By July, Wisconsin officials plan to be testing out special courts set aside solely for business matters.
If the trial run proves a success, Wisconsin may well join the ranks of 29 other states that have adopted a full-blown system of business courts.
Robert Gegios, a longtime business attorney at Kohner Mann & Kailas in Milwaukee, could not be more enthusiastic about that prospect.
Gegios worked with the American Bar Association in the early 1990s to encourage states to set up business courts.
Year after year since then, Gegios has watched as other states established their own system of courts dedicated to business litigation. Now he’s happy to see his own state finally get the ball rolling.
“I’m very enthusiastic about this step,” he said. “It follows everything the ABA has been trying to promote and it comes in the wake of so many success stories in many states.”

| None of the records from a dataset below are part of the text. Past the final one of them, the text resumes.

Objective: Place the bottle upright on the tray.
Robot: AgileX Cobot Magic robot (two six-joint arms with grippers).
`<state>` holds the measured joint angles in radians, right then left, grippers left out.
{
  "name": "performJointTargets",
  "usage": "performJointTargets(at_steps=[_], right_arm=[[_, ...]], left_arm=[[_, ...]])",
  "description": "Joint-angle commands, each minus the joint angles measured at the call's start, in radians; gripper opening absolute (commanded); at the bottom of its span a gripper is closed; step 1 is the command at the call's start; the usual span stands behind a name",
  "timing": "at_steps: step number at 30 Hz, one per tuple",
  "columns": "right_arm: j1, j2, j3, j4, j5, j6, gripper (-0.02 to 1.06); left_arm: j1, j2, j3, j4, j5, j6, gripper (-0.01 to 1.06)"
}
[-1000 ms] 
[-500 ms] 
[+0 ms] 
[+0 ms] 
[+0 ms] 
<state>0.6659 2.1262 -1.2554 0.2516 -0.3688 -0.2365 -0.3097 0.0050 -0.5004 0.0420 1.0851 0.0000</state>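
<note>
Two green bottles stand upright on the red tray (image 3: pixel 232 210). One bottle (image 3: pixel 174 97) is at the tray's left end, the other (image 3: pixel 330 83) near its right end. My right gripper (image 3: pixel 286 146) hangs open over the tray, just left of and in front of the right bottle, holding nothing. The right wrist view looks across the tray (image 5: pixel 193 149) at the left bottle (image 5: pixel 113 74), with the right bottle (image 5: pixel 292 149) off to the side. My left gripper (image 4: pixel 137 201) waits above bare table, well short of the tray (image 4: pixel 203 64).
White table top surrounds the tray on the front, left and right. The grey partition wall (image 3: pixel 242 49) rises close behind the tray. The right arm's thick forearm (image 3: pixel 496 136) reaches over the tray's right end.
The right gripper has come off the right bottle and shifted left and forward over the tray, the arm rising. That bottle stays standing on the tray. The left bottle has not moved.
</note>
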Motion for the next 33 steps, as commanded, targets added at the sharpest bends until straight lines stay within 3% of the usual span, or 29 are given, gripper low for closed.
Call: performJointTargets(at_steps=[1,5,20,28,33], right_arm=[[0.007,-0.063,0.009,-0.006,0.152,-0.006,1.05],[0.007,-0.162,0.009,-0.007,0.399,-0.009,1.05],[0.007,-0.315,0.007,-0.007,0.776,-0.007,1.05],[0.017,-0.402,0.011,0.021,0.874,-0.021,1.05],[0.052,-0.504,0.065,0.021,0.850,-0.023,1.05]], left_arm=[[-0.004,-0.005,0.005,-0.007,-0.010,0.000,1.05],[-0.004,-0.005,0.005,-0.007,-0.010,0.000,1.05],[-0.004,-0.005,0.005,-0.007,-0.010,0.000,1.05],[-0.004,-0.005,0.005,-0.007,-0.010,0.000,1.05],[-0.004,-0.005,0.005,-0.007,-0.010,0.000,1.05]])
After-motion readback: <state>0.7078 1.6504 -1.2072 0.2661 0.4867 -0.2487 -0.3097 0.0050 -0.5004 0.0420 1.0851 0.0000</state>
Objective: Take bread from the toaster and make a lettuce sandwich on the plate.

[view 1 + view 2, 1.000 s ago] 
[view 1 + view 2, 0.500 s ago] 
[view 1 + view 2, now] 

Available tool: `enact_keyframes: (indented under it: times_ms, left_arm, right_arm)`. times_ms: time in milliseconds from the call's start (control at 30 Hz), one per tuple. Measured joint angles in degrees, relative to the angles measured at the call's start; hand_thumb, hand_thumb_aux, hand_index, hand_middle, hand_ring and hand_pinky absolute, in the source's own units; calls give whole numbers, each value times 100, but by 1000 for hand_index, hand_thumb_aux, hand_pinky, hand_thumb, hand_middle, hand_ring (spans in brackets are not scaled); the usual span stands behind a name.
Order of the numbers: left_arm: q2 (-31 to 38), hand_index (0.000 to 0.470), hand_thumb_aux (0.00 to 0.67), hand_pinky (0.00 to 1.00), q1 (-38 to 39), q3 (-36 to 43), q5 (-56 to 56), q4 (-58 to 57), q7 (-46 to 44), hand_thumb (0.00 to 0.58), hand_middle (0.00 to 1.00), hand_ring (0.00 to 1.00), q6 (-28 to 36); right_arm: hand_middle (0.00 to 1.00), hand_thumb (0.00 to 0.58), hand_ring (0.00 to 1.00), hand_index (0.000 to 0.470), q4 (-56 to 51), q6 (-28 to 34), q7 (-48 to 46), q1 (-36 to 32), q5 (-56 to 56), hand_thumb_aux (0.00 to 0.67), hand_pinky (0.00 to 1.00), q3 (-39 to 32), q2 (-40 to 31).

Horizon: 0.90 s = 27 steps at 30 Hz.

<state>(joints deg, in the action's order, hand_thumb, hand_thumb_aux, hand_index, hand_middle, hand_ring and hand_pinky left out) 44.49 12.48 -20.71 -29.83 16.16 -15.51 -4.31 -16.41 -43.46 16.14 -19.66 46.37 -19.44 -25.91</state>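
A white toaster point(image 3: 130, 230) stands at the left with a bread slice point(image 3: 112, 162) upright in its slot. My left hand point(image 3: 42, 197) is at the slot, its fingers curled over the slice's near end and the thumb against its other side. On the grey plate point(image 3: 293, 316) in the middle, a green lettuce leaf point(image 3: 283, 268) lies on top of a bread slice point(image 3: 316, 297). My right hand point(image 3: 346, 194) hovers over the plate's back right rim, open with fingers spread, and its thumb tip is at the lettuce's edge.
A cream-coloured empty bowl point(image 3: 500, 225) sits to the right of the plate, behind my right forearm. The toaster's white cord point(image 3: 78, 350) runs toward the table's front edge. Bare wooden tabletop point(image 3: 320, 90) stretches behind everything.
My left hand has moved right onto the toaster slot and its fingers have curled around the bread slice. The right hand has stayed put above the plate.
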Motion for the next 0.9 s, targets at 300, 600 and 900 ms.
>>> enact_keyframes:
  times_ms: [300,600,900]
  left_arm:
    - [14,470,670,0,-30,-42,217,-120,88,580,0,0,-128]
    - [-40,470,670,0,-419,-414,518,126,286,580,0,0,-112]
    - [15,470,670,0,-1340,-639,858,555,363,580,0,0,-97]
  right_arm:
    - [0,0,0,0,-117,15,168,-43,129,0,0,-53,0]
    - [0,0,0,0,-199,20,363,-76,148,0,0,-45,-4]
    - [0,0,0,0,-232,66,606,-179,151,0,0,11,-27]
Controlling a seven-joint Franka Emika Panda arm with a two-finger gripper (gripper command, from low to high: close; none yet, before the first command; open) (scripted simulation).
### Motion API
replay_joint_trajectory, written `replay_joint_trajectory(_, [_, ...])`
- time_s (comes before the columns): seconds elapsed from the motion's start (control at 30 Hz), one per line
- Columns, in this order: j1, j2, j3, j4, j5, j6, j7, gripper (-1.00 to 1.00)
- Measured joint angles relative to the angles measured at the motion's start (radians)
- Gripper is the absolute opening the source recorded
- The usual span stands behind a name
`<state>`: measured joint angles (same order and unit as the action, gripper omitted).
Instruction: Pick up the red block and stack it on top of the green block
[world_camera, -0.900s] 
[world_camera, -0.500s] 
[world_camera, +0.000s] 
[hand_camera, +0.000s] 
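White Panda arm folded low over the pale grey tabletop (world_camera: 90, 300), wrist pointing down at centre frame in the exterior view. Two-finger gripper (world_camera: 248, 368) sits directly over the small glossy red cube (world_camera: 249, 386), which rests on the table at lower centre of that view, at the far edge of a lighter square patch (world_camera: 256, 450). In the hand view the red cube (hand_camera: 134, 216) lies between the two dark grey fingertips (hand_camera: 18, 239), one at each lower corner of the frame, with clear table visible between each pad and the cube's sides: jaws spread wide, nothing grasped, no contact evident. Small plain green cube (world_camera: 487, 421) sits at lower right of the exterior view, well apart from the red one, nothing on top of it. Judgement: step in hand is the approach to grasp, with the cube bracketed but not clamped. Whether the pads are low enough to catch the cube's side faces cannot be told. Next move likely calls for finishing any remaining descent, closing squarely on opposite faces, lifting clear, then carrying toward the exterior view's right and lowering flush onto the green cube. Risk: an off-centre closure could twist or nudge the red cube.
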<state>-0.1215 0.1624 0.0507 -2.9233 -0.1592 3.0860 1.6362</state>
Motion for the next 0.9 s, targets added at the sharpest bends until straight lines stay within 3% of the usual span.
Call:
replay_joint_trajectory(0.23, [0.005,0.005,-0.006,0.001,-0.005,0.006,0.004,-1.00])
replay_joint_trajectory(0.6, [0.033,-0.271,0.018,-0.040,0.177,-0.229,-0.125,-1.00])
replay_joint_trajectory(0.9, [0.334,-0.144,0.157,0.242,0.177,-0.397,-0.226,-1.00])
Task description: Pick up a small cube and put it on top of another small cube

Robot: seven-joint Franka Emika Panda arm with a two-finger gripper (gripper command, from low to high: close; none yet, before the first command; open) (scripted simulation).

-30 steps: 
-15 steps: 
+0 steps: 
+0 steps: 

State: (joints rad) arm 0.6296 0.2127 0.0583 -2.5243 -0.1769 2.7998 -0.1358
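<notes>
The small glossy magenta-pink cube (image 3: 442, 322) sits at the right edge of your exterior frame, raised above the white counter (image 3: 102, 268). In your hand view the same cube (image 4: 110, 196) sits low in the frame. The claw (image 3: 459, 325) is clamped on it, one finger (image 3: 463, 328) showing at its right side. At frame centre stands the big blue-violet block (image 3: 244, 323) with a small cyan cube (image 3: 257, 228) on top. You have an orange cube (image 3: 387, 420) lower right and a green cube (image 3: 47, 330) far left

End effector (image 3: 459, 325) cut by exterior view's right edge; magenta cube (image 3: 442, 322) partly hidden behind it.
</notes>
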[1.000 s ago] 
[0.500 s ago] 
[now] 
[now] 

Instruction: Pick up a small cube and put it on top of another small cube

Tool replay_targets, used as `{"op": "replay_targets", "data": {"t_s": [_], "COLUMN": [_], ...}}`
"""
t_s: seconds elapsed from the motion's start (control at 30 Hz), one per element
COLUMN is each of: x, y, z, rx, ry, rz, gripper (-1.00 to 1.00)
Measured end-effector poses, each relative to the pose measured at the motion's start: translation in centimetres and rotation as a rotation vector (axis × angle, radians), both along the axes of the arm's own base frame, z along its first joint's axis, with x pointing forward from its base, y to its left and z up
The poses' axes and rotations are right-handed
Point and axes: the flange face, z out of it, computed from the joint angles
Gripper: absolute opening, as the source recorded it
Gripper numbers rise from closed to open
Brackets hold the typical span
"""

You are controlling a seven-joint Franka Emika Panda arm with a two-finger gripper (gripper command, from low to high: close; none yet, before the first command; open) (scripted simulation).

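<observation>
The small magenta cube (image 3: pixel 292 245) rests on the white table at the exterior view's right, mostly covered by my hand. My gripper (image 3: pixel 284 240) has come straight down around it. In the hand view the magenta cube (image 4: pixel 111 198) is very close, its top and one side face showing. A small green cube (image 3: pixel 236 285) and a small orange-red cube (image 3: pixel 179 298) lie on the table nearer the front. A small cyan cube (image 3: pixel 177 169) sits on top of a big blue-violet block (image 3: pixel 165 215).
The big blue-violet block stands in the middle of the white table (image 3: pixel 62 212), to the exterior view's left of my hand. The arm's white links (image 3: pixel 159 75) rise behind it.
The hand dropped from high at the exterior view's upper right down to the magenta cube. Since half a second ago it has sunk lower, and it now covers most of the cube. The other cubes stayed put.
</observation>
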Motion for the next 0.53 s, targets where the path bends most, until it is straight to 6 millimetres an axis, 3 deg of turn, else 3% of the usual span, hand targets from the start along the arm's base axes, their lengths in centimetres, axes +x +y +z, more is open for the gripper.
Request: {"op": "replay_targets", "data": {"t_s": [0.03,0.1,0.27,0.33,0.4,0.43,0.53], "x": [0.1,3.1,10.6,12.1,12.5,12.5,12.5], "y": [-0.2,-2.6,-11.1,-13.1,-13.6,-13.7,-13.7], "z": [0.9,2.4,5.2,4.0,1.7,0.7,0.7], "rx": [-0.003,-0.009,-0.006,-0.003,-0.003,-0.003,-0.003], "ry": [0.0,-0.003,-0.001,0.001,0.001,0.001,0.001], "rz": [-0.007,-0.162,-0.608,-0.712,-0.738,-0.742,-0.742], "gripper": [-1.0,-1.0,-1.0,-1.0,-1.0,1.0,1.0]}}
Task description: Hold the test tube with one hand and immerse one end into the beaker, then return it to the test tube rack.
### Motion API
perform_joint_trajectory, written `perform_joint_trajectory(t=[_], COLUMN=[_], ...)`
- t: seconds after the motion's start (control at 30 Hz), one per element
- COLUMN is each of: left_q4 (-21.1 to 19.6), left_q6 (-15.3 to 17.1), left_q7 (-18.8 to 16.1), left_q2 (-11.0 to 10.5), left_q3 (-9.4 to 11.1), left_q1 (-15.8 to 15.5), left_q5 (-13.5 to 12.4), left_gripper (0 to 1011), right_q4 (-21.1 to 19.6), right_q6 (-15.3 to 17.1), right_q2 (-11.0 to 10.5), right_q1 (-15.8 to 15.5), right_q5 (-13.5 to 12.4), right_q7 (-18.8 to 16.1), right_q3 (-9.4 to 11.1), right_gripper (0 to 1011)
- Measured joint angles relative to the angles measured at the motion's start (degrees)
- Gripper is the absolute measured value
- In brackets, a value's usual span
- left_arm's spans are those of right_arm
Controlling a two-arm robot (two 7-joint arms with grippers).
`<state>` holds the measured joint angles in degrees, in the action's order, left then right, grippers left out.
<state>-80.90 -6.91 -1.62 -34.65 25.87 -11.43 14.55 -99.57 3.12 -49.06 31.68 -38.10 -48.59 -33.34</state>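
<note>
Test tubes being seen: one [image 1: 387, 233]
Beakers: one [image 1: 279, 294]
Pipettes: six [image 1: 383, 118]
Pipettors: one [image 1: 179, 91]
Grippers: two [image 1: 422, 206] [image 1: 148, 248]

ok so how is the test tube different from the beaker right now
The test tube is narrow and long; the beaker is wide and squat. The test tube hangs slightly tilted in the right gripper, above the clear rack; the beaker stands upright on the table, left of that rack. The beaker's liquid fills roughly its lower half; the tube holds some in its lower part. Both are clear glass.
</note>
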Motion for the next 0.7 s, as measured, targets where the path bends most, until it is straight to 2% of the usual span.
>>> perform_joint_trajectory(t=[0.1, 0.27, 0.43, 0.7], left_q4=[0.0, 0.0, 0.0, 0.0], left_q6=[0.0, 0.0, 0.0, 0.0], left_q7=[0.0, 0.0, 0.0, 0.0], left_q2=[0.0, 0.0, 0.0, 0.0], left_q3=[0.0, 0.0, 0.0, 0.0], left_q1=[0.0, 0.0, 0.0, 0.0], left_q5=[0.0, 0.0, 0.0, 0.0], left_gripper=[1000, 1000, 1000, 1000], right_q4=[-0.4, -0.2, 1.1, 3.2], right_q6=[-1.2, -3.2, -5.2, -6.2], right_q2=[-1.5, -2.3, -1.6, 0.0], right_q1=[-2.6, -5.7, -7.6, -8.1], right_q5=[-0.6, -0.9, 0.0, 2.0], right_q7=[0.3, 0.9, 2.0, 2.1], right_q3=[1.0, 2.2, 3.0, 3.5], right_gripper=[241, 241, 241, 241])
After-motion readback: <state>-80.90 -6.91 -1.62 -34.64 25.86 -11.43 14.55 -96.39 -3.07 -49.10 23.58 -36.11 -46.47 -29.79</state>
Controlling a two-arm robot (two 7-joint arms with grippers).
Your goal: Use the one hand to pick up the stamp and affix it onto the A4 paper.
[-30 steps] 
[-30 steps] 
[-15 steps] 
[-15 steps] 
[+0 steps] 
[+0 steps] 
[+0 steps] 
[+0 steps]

Chief Justice Pat Roggensack convened a committee in the fall to investigate the possible benefits of having state business courts. The committee consulted officials in other places, such as Georgia, Ohio and South Carolina, where these alternative court systems have been around for years.
The committee, which included judges, attorneys and the secretary of the state Department of Financial Institutions. brought forth its recommendations by filing a petition for a rule change to the Wisconsin Supreme Court Rules. The justices approved it in November.
According to the plans the justices then gave their blessing to, business courts will first be tested in Waukesha County and the Eighth Judicial District, which encompasses Marinette, Oconto, Door, Kewaunee, Brown, Outagamie and Waupaca counties. The trial run is scheduled to end in July 2020.
Gegios said he thinks business courts will be an asset not because judges have proved incapable of overseeing these sorts of cases but because they are generally more efficient and reliable at handling business matters than standard courts.
According to the approved plans, Waukesha County would have two judges who, in addition to their regular duties, would devote part of their time to hearing business court cases. In the Eighth Judicial District, five judges would handle the business court’s docket.
One goal for trying to have only certain judges oversee business cases is to produce more predictable, consistent decisions for litigants. Less time in court will also mean less expense of taxpayer money, say Gegios and Mitchell Bach, one of the attorneys that led a subcommittee of the ABA’s business law section that helped states create dockets dedicated to business litigation.
“It’s not that we’re not getting solid judging, but it would make it easier for everyone,” Gegios said. Wisconsin’s test run does not include rules mandating how business court judges must manage cases. But it does provide guidelines calling on judges to consider when alternative dispute resolution should be invoked. Judges will also be asked to keep strong control of electronic discovery to manage costs and to use standardized stipulation and protective orders.
One essential step in establishing business courts is to carefully define what sorts of cases they might be asked to take up, said Bach, a business litigator who also helped form a business court in Philadelphia in 2000.
“Commercial litigation encompasses many, many kinds of cases, and we felt it was really important to find exactly what cases went in and made a list of what cases should not,” he said.
Roggensack’s committee is so far proposing that Wisconsin’s business courts be allowed to handle only cases arising between two business entities. These might include disputes over intellectual property rights, internal affairs and securities. Excluded would be cases involving small-claims consumers, labor organizations, landlords and tenants, residential foreclosures, the government and similar matters.
Bach said that business courts have not always been embraced by judges and lawyers. Some critics contend the specialized courts favor big businesses or are elitist.
“I don’t know of that being true anywhere,” he said. “I‘ve never seen that, though I’ve heard some very intelligent people make that accusation.”
The justices will hold a public hearing in February to let attorneys and other stakeholders weigh in on the trial run.